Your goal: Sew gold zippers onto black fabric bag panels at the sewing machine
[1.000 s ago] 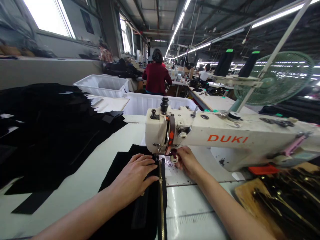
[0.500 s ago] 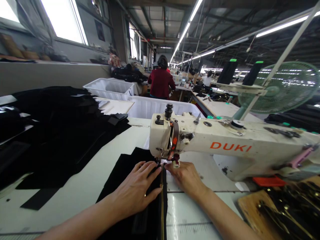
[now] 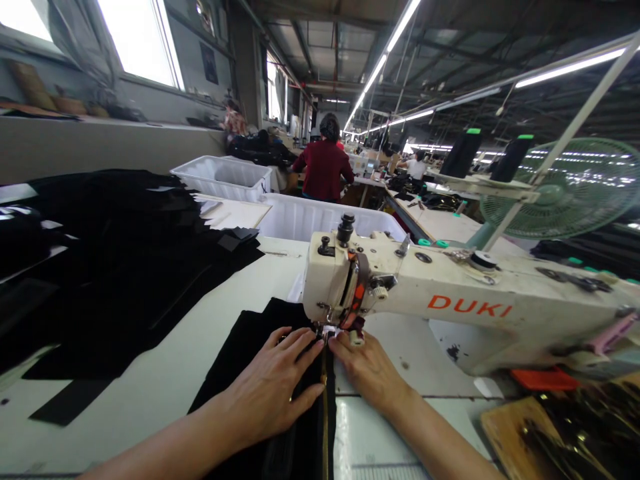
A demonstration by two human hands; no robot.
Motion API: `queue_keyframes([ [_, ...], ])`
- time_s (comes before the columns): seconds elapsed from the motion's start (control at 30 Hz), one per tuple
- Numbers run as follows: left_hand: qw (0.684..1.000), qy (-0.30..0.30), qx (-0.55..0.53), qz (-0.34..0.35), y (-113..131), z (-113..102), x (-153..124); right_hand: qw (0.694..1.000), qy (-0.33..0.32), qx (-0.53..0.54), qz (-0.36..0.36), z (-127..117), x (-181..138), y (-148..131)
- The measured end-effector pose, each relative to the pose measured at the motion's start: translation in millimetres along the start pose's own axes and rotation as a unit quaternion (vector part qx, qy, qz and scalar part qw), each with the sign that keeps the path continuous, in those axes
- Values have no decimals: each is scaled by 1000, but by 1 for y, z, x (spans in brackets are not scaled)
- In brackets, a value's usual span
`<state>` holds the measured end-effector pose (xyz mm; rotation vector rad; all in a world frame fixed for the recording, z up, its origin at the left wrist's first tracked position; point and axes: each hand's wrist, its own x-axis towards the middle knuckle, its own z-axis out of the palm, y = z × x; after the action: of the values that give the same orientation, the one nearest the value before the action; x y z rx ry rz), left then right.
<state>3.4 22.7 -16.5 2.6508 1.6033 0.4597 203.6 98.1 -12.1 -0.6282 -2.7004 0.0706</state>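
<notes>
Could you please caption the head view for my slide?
Left hand and right hand hold black fabric at a DUKI sewing machine.

Bright daylight blows out the windows (image 3: 135, 40) on the left; ceiling tube lights (image 3: 387, 50) glare overhead, and the picture's edges bend and blur.

A garment factory floor: an industrial sewing machine (image 3: 450, 307) marked DUKI stands on a long worktop (image 3: 150, 380) heaped with cut black fabric pieces (image 3: 100, 267). White plastic bins (image 3: 225, 177), thread cones (image 3: 463, 152) and a green fan (image 3: 565, 190) stand about, and other workers (image 3: 324, 167) sit at rows of stations under fluorescent strip lights (image 3: 385, 60).
</notes>
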Motion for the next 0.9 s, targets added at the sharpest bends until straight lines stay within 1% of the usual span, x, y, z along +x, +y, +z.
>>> queue_keyframes([
  [0.13,1000,11,-2,4,-1,1,1,999,26,20,37,3,1,4],
  [0.23,1000,18,-3,7,-2,0,0,992,60,41,99,1,-3,8],
  [0.33,1000,13,1,6,-1,0,0,979,100,56,167,-5,-5,15],
  [0.4,1000,6,2,6,-1,0,0,973,115,55,192,-8,-4,18],
  [0.57,1000,-1,6,10,1,0,-1,970,123,32,208,-10,-2,17],
  [0.77,1000,3,11,9,5,-4,-3,969,117,10,216,-14,-1,14],
  [0.9,1000,11,10,11,6,-5,-4,970,104,17,218,-21,-4,4],
])
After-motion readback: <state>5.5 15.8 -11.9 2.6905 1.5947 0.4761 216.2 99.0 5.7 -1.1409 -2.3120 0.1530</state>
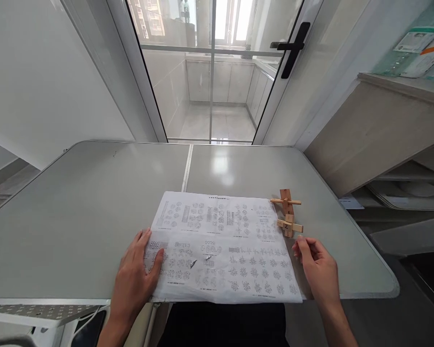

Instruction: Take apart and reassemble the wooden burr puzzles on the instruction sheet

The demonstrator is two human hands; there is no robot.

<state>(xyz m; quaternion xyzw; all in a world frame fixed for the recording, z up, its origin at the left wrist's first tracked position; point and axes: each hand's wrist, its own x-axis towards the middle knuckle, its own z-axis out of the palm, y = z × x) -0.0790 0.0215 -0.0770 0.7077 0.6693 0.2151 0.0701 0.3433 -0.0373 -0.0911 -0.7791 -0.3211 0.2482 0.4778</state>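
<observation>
A large white printed sheet (222, 243) with rows of small diagrams lies flat on the grey table (94, 207). My left hand (137, 272) rests flat on the sheet's lower left corner, fingers spread. A small wooden puzzle (287, 214) of crossed sticks, with numbers on the pieces, sits by the sheet's upper right corner. My right hand (316, 267) hovers just below the puzzle at the sheet's right edge, fingers loosely curled, holding nothing and not touching the puzzle.
A seam (187, 166) splits the table down the middle. Behind it stands a glass sliding door (211, 72) with a black handle (291, 48). A wooden shelf unit (390, 140) with papers stands at the right. The table's near edge is by my body.
</observation>
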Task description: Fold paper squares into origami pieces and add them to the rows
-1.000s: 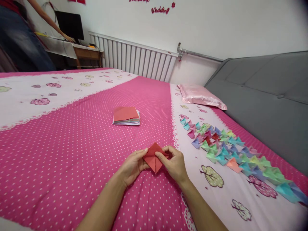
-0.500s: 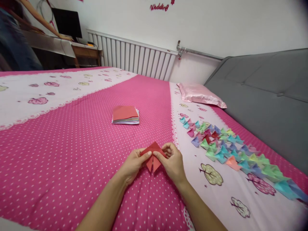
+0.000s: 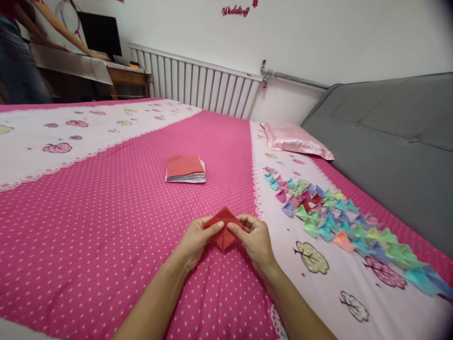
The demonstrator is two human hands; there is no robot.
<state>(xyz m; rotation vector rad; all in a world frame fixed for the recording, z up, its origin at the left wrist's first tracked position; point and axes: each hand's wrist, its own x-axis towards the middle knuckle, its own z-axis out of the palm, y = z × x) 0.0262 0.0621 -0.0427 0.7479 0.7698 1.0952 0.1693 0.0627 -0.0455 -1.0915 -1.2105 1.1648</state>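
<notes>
A folded red paper (image 3: pixel 222 225) lies on the pink dotted bedspread (image 3: pixel 116 208), pinched from both sides. My left hand (image 3: pixel 195 242) grips its left edge with thumb and fingers closed. My right hand (image 3: pixel 254 238) holds the right edge, thumb pressed on top. A stack of coloured paper sheets (image 3: pixel 185 169) with a red sheet on top lies farther out on the bed. To the right, several folded paper shapes (image 3: pixel 339 222) in many colours lie in rows on the white strip.
A pink pillow (image 3: pixel 295 140) rests by the grey headboard (image 3: pixel 392 141). A white radiator (image 3: pixel 198 87) lines the far wall. At the far left another person (image 3: pixel 21 52) leans on a desk (image 3: pixel 88 68) with a monitor.
The lower flaps of the red paper have been pressed together, so it looks narrower and more compact than a second ago. Both hands stay in place on it.
</notes>
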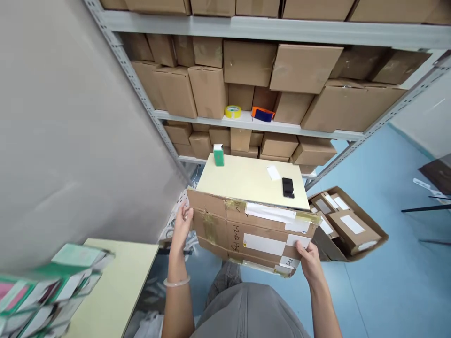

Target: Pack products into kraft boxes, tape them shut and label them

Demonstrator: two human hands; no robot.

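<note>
A flattened cardboard box with white labels, brown tape and black handwriting is held up in front of my body. My left hand grips its left edge, thumb on the near face. At the right end, my right hand is closed on the cardboard near the lower corner, thumb over a label. Just beyond it, a pale yellow table carries a green and white small box, a black phone and a white slip of paper.
A metal shelf rack full of cardboard boxes stands ahead, holding yellow tape and an orange-blue tape dispenser. On the right is an open carton of labelled boxes. Left, a second table bears blurred green boxes.
</note>
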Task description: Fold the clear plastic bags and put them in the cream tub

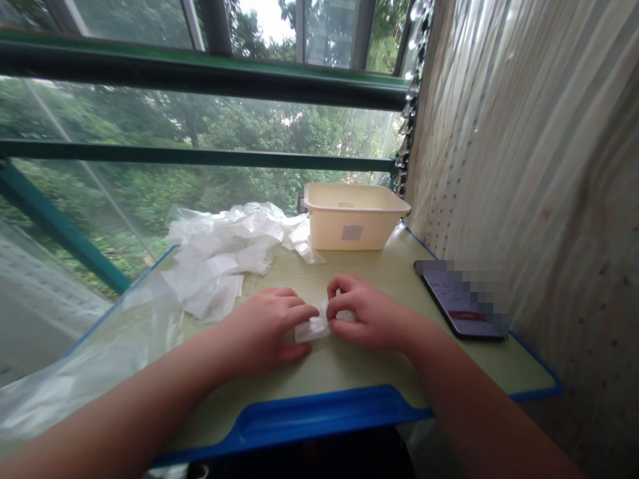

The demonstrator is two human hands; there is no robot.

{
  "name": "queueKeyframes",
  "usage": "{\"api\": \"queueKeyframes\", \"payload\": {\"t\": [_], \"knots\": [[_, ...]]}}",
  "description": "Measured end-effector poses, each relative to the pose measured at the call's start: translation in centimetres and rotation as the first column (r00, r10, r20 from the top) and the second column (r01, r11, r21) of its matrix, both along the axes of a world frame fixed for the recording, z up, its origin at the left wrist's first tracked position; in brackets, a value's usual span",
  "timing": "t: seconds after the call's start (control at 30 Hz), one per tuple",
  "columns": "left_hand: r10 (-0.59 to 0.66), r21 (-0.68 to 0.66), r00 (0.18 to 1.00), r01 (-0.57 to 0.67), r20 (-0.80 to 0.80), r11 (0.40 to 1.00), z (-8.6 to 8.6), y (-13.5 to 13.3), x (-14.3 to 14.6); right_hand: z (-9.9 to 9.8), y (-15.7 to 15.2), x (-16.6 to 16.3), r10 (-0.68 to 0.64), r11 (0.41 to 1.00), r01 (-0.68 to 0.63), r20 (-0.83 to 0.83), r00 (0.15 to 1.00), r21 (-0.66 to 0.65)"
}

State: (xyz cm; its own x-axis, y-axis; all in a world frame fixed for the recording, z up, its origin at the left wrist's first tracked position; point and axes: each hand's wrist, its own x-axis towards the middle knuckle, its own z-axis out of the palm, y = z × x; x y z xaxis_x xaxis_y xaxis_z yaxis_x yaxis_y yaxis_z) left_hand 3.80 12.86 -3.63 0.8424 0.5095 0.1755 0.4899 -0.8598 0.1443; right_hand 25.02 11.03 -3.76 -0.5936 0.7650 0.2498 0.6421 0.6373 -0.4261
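A small clear plastic bag (310, 329) lies crumpled on the table between my hands. My left hand (269, 324) rests over its left side, fingers stretched and thumb apart, with the fingertips at the plastic. From the other side my right hand (363, 313) pinches the bag, thumb and fingertips drawn together on its right part. What sits inside the bag, if anything, cannot be made out. Beyond my left hand spreads a loose heap of thin white plastic bags (219, 256).
A cream plastic bin (344, 229) with a small label stands at the table's back. To the right lies a phone (456, 303), partly blurred out. The pale table (349, 369) has a blue rim. More clear plastic (94, 369) hangs at the left; a curtain (519, 146) borders the right.
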Motion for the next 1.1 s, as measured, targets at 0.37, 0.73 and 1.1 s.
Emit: {"api": "queueKeyframes", "payload": {"t": [0.37,0.73,1.1], "knots": [[0.054,-0.029,0.997,-0.053,0.061,0.998,-0.8,0.7,0.3,-0.6,1.4,-0.6,-0.055,0.997,0.053,0.041,0.998,0.060],[0.250,-0.074,0.950,-0.241,0.187,0.968,-1.3,0.7,0.3,-2.6,3.4,-1.3,-0.205,0.978,0.197,-0.137,0.969,-0.070],[0.249,-0.001,0.966,-0.250,0.072,0.968,-1.6,0.2,0.4,-2.8,3.6,-0.7,-0.154,0.987,0.157,-0.077,0.985,0.029]]}}
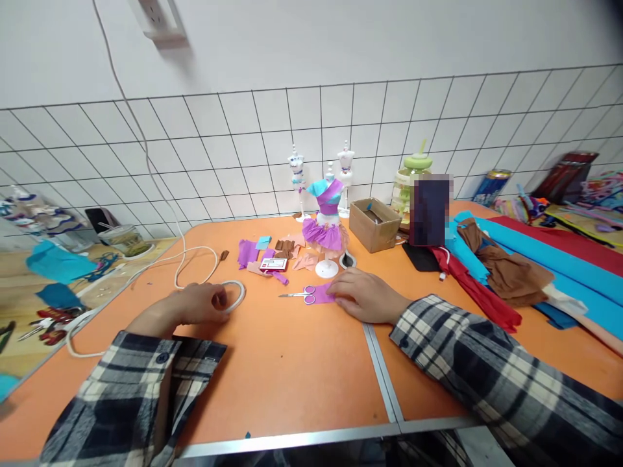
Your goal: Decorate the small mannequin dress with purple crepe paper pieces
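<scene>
Purple paper scrap [323, 294] lies under the flat, open right hand [363, 295]; the left hand [197, 303] pinches a tape ring [235, 295].

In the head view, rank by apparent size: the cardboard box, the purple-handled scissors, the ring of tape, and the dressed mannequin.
1. Dressed mannequin
2. Cardboard box
3. Ring of tape and scissors: these look alike in extent, and the left hand covers part of the ring, so no ranking.
</scene>
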Demonstrator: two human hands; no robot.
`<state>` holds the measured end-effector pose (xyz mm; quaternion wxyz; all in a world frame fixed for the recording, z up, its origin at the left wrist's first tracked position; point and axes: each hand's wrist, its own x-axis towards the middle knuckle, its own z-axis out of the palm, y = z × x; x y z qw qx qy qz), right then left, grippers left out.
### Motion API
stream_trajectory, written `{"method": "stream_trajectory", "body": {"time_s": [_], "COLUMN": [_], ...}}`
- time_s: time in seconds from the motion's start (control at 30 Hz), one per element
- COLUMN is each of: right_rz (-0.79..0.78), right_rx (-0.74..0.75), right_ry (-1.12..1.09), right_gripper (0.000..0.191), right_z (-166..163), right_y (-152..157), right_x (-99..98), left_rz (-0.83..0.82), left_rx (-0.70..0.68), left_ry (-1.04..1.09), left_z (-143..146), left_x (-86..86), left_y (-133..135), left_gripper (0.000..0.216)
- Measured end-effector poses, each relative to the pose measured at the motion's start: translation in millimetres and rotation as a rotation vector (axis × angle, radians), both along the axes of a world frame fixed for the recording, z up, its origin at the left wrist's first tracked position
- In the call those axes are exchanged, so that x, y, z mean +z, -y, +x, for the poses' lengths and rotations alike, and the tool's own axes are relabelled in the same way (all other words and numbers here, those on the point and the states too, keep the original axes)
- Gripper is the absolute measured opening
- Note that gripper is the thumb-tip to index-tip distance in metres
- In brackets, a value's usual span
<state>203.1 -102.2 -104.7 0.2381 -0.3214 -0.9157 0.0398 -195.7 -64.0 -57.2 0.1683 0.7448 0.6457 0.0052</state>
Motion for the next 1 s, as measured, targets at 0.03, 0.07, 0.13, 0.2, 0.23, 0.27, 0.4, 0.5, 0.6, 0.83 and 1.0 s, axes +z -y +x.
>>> {"method": "stream_trajectory", "body": {"time_s": [0.03,0.07,0.13,0.2,0.23,0.27,0.4,0.5,0.6,0.83,1.0], "right_rz": [0.002,0.007,0.028,0.041,0.037,0.023,-0.097,-0.117,-0.082,-0.031,0.11], "right_rx": [-0.008,-0.016,-0.039,-0.067,-0.084,-0.091,-0.094,-0.095,-0.147,-0.183,-0.209], "right_ry": [0.004,0.007,0.0,-0.049,-0.1,-0.174,-0.405,-0.442,-0.498,-0.447,-0.297], "right_gripper": [0.023,0.023,0.024,0.024,0.025,0.026,0.035,0.031,0.024,0.007,0.013], "right_z": [0.2,0.0,-2.9,-10.0,-15.0,-20.6,-39.3,-41.2,-36.2,-32.2,-33.3], "right_y": [-0.6,-0.7,0.6,4.6,7.6,11.1,25.9,30.7,26.7,15.5,19.0], "right_x": [-0.6,-0.7,0.2,2.6,3.9,5.3,8.1,7.1,5.5,5.9,2.8], "left_rz": [-0.087,-0.138,-0.228,-0.409,-0.476,-0.524,-0.517,-0.383,-0.368,-0.277,-0.19], "left_rx": [-0.026,-0.062,-0.151,-0.258,-0.282,-0.296,-0.355,-0.392,-0.428,-0.391,-0.32], "left_ry": [0.002,0.026,0.135,0.456,0.566,0.645,0.876,1.1,1.183,1.031,1.001], "left_z": [6.9,15.1,33.1,51.8,61.6,71.9,115.1,138.2,145.1,140.5,143.5], "left_x": [3.0,7.3,17.8,26.0,27.5,26.4,0.3,-23.1,-32.3,-31.9,-33.1], "left_y": [1.7,4.1,11.8,22.4,27.9,33.0,43.9,44.4,44.7,49.2,52.5], "left_gripper": [0.023,0.022,0.025,0.026,0.026,0.027,0.031,0.035,0.042,0.036,0.039]}}
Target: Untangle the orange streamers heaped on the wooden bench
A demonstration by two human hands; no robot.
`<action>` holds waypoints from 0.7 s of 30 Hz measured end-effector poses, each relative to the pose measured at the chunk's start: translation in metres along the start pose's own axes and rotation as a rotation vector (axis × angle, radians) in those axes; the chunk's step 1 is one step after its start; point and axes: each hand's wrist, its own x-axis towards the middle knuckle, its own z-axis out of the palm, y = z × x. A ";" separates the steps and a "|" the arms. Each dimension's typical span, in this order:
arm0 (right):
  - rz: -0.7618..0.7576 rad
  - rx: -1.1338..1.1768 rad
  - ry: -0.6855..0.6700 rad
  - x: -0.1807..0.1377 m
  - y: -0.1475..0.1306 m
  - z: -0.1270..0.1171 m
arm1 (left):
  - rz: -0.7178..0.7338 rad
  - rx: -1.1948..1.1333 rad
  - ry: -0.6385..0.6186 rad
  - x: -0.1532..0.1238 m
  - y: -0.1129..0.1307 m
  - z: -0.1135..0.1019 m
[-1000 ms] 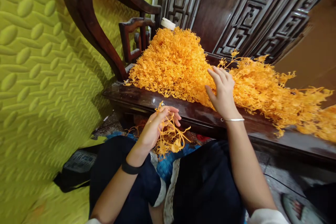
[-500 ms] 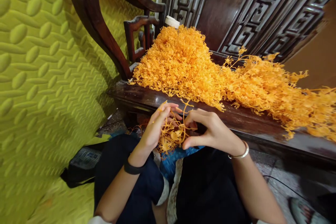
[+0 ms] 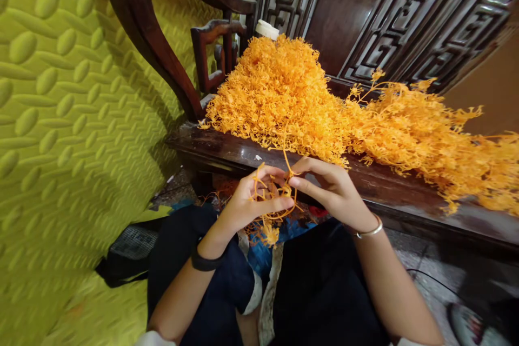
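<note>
Before you: dark wooden table (image 3: 227, 147), glossy. Orange strand heap (image 3: 324, 113) lies directly on it, spreading rightward.

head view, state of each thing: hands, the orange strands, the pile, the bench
left hand: shut on a small bunch of orange strands, held over the lap
right hand: fingertips pinching the same bunch
orange pile: heaped loose on the bench, spreading to the right
wooden bench: dark, glossy, front edge bare
white cap: half hidden behind the pile
</note>
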 end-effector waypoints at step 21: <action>-0.180 -0.236 -0.006 -0.002 -0.002 0.003 | 0.141 0.248 0.094 -0.005 0.014 -0.005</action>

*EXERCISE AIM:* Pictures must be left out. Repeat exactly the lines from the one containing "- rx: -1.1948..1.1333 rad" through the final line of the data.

*REPLY:*
  - rx: -1.1948..1.1333 rad
  - ry: -0.6385..0.6186 rad
  - x: -0.1532..0.1238 m
  - y: -0.1129..0.1307 m
  - z: -0.1135..0.1019 m
[-1000 ms] 
[-500 ms] 
[+0 ms] 
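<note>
Before you: dark wooden table (image 3: 227, 147), glossy. Orange strand heap (image 3: 324, 113) lies directly on it, spreading rightward.

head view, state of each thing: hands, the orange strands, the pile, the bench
left hand: shut on a small bunch of orange strands, held over the lap
right hand: fingertips pinching the same bunch
orange pile: heaped loose on the bench, spreading to the right
wooden bench: dark, glossy, front edge bare
white cap: half hidden behind the pile
</note>
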 end-effector waypoints at step 21: <action>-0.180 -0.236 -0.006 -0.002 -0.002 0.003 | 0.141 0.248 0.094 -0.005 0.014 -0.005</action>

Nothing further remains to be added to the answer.